**Action item:**
Copy task. Retype the whole listing exactly, omitting any picture in it.

**Dataset excerpt:**
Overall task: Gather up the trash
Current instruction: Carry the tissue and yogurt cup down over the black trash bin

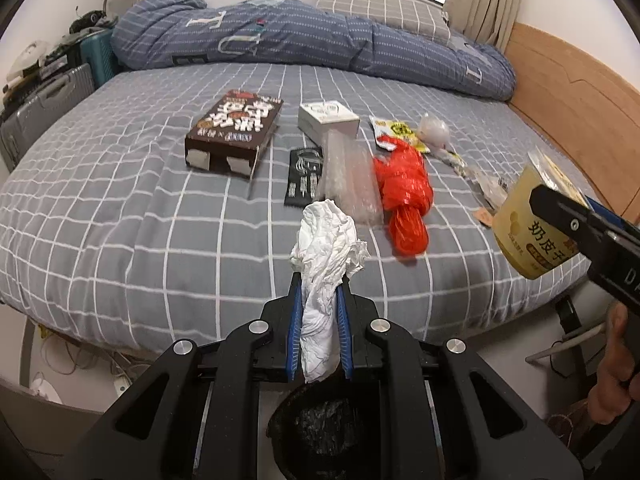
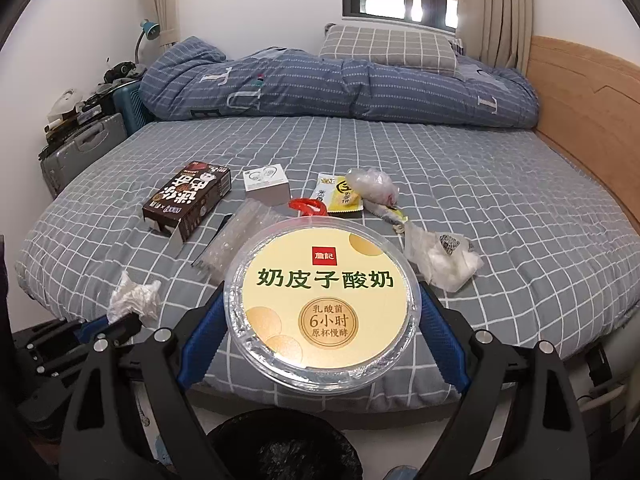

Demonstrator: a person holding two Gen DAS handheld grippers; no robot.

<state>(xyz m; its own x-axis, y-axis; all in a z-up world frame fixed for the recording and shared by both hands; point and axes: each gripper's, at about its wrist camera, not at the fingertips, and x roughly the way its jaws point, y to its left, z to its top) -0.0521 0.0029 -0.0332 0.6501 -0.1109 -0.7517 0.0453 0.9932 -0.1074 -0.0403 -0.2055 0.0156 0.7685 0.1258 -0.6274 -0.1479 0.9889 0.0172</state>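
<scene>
**A:** While both tools hang past the bed's near edge, what's the L one got?

**B:** Left gripper (image 1: 319, 300) clenched on a crumpled white tissue (image 1: 326, 248), wad sticking up betw. the blue pads. Black-lined trash bin (image 1: 316, 432) sits right below it on the floor.

**A:** And R?

**B:** Right gripper (image 2: 322, 300) clamped on a round yogurt cup (image 2: 322, 300), fingers on opp. sides of the rim, lid w/ green print facing the cam. Same bin (image 2: 286, 446) shows low in that view too.

**A:** What's on the bed?

**B:** Grey checked sheet (image 1: 120, 208). Brown carton (image 1: 234, 128) lying flat at left, white box (image 1: 328, 120) just beside it. Near that: black packet (image 1: 304, 176), clear bubble wrap (image 1: 352, 176) touching it, red plastic bag (image 1: 404, 192) right alongside. Yellow wrapper (image 1: 398, 132) and clear bag (image 1: 434, 130) further back (more small scraps toward the headboard side, too blurred to name).

**A:** Far end?

**B:** Blue duvet (image 1: 304, 40) bunched up, pillow (image 1: 380, 10) behind it.
</scene>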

**Output of the exercise:**
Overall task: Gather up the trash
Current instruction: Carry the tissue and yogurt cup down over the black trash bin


Demonstrator: a person holding two Gen DAS handheld grippers; no robot.

<state>(xyz m; its own x-axis, y-axis; all in a z-up world frame fixed for the recording and shared by both hands; point and axes: each gripper's, at about its wrist camera, not at the fingertips, and x roughly the way its jaws point, y to its left, z to its top) -0.0521 0.0029 -0.0332 0.6501 -0.1109 -0.7517 0.0453 0.9932 -0.1074 -0.0403 -0.2055 0.0156 0.7685 0.1258 -0.6274 -0.1479 0.9889 0.0172</state>
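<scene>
**A:** While both tools hang past the bed's near edge, what's the L one got?

**B:** Left gripper (image 1: 319, 300) clenched on a crumpled white tissue (image 1: 326, 248), wad sticking up betw. the blue pads. Black-lined trash bin (image 1: 316, 432) sits right below it on the floor.

**A:** And R?

**B:** Right gripper (image 2: 322, 300) clamped on a round yogurt cup (image 2: 322, 300), fingers on opp. sides of the rim, lid w/ green print facing the cam. Same bin (image 2: 286, 446) shows low in that view too.

**A:** What's on the bed?

**B:** Grey checked sheet (image 1: 120, 208). Brown carton (image 1: 234, 128) lying flat at left, white box (image 1: 328, 120) just beside it. Near that: black packet (image 1: 304, 176), clear bubble wrap (image 1: 352, 176) touching it, red plastic bag (image 1: 404, 192) right alongside. Yellow wrapper (image 1: 398, 132) and clear bag (image 1: 434, 130) further back (more small scraps toward the headboard side, too blurred to name).

**A:** Far end?

**B:** Blue duvet (image 1: 304, 40) bunched up, pillow (image 1: 380, 10) behind it.
</scene>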

The output as shown is complete.